In einer Wolke gab die wurmstichige Strebe unter seinem hinteren Fuß nach und zerfiel in Splitter und Staub. Milans Hände krallten sich wie Schraubstöcke um die oberen Seile. Nur seine Geistesgegenwart rettete ihn vor dem Sturz in den Abgrund. Zum Glück hatte das vordere Querholz gehalten, auf dem sein linker Fuß stand!
    Zitternd setzte Milan seinen rechten Fuß auf das Tragseil und richtete sich langsam wieder auf. Er musste die Technik ändern. Dem brüchigen Holz wollte er keinen weiteren Schritt anvertrauen. Ab jetzt würde er nur noch die Seile benutzen und ganz auf die Querhölzer verzichten.
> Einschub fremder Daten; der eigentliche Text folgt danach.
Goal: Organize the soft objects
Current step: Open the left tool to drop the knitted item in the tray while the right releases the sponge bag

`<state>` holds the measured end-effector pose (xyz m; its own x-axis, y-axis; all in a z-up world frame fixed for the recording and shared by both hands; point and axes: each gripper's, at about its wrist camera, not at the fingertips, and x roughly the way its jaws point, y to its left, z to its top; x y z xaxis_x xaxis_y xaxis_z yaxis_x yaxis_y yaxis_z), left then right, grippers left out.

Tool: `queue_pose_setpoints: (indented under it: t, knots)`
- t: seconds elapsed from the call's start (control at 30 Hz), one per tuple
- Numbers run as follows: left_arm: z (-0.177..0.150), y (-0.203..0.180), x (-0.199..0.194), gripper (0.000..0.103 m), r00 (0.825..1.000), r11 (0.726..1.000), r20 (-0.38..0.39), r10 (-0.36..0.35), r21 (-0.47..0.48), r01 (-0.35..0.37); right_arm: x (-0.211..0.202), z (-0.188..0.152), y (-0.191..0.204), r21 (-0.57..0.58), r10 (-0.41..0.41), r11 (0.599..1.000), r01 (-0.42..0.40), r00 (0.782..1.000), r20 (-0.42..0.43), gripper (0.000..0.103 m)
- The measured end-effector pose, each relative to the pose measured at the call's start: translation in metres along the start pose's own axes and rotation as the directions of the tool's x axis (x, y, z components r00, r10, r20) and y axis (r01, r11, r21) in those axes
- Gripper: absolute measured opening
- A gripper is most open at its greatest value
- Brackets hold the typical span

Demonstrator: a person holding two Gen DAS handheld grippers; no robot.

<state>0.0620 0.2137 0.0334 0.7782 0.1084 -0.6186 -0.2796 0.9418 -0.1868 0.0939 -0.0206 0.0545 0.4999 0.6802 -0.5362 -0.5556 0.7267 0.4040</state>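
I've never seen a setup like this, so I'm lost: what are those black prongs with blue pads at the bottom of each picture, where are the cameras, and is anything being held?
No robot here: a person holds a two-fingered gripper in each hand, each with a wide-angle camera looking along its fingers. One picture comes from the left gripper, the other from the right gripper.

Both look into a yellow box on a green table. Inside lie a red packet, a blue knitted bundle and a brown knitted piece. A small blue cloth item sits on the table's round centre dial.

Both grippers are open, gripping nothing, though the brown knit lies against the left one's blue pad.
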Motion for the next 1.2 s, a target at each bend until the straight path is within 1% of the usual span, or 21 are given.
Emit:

Vorsichtig ging er weiter.
     
    Je weiter Milan vorwärtskam, umso mehr wich seine Unsicherheit der Gewissheit, dass er es schaffen würde. Jetzt war er fast bei der Hälfte der Brücke angekommen und blickte zurück. Wenn er auf der anderen Seite war, hatte er noch genug Licht, um vielleicht eine knappe Stunde zu marschieren. Er würde es rechtzeitig nach Filitosa schaffen!
     
    Mit einem Knall wie von einer Peitsche riss unter seinem Fuß das morsche rechte Tragseil und löste eine Kettenreaktion aus. Die anderen Seile waren genauso alt und brüchig und konnten der plötzlichen Belastung nicht mehr standhalten. Innerhalb eines Sekundenbruchteils rissen auch das linke und das rechte obere Seil und schließlich das linke Tragseil. In den roten Strahlen der untergehenden Sonne stürzte Milan schreiend mit den Resten der Brücke in die Tiefe.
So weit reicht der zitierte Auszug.